Machine Learning Process

The lifecycle of a machine learning project is divided into six phases. The process begins by defining a business problem and restating the business problem in terms of a machine learning objective. The end goal of a machine learning process is to produce accurate results for solving your business problem.

Workflow

The machine learning process workflow illustration is based on the CRISP-DM methodology. Each stage in the workflow is illustrated with points that summarize the key tasks. The CRISP-DM methodology is the most commonly used methodology for machine learning.

The following are the phases of the machine learning process:
  • Define business goals
  • Understand data
  • Prepare data
  • Develop models
  • Evaluate
  • Deploy
Each of these phases are described separately. The following figure illustrates machine learning process workflow.

Figure 1-3 Machine Learning Process Workflow

Description of Figure 1-3 follows
Description of "Figure 1-3 Machine Learning Process Workflow"

Define Business Goals

The first phase of machine learning process is to define business objectives. This initial phase of a project focuses on understanding the project objectives and requirements.

Once you have specified the problem from a business perspective, you can formulate it as a machine learning problem and develop a preliminary implementation plan. Identify success criteria to determine if the machine learning results meet the business goals defined. For example, your business problem might be: "How can I sell more of my product to customers?" You might translate this into a machine learning problem such as: "Which customers are most likely to purchase the product?" A model that predicts who is most likely to purchase the product is typically built on data that describes the customers who have purchased the product in the past.

To summarize, in this phase, you will:

  • Specify objectives
  • Determine machine learning goals
  • Define success criteria
  • Produce project plan

Understand Data

The data understanding phase involves data collection and exploration which includes loading the data and analyzing the data for your business problem.
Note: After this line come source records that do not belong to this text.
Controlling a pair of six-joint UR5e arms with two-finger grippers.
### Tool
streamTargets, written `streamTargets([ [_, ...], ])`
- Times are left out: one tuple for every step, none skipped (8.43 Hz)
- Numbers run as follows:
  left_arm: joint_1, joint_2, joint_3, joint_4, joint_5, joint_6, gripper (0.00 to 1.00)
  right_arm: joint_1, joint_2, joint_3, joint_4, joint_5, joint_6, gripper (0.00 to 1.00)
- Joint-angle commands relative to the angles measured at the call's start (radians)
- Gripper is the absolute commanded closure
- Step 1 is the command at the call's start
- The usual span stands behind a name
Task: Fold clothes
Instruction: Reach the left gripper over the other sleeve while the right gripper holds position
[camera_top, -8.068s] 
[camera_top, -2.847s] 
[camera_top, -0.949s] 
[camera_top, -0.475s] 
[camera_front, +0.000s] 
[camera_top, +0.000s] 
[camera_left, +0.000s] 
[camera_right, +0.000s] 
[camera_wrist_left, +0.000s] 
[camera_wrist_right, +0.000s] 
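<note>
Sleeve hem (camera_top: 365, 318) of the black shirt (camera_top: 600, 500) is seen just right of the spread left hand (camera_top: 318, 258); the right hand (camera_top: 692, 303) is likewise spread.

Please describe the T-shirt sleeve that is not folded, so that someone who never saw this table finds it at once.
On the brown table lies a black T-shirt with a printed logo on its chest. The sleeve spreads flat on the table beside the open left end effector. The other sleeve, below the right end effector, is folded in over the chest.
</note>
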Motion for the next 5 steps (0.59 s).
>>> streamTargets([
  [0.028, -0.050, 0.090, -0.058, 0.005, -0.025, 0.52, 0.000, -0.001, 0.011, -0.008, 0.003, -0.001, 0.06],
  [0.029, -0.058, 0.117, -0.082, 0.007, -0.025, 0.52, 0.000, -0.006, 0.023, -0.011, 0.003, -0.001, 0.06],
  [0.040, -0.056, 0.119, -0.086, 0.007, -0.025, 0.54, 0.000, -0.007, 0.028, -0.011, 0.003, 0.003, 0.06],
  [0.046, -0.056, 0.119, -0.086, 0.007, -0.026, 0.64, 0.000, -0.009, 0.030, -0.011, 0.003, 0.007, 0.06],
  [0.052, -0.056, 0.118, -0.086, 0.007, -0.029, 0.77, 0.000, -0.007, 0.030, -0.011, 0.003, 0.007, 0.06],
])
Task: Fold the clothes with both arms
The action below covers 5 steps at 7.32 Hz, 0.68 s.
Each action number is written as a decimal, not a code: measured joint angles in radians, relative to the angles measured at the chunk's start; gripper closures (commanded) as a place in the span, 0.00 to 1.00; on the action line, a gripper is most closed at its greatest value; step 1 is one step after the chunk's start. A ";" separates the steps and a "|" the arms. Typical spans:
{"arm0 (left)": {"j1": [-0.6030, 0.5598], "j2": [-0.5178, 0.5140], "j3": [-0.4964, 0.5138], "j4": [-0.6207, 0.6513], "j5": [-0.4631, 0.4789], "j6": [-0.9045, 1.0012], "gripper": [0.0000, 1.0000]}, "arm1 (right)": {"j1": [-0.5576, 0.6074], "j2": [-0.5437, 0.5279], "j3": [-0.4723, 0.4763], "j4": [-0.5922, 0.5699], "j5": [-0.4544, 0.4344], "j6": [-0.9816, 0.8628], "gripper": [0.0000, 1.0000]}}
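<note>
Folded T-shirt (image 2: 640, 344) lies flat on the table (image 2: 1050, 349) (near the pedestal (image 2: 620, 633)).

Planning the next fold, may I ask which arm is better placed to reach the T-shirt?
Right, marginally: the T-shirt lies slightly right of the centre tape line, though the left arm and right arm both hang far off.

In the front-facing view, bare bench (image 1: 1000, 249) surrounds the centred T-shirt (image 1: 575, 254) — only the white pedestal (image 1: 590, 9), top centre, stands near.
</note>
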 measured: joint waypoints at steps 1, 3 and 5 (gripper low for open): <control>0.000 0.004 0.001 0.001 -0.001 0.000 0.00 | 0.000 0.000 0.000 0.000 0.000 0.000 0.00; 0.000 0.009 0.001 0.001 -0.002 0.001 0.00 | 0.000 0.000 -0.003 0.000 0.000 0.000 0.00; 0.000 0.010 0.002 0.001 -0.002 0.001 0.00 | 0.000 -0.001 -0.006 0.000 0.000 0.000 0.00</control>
Assess the various data sources and formats. Load data into appropriate data management tools, such as Oracle Database. Explore relationships in data so it can be properly integrated. Query and visualize the data to address specific data mining questions such as distribution of attributes, relationship between pairs or small number of attributes, and perform simple statistical analysis. As you take a closer look at the data, you can determine how well it can be used to addresses the business problem. You can then decide to remove some of the data or add additional data. This is also the time to identify data quality problems such as:
  • Is the data complete?
  • Are there missing values in the data?
  • What types of errors exist in the data and how can they be corrected?
To summarize, in this phase, you will:
  • Access and collect data
  • Explore data
  • Assess data quality

Prepare Data

The preparation phase involves finalizing the data and covers all the tasks involved in making the data in a format that you can use to build the model.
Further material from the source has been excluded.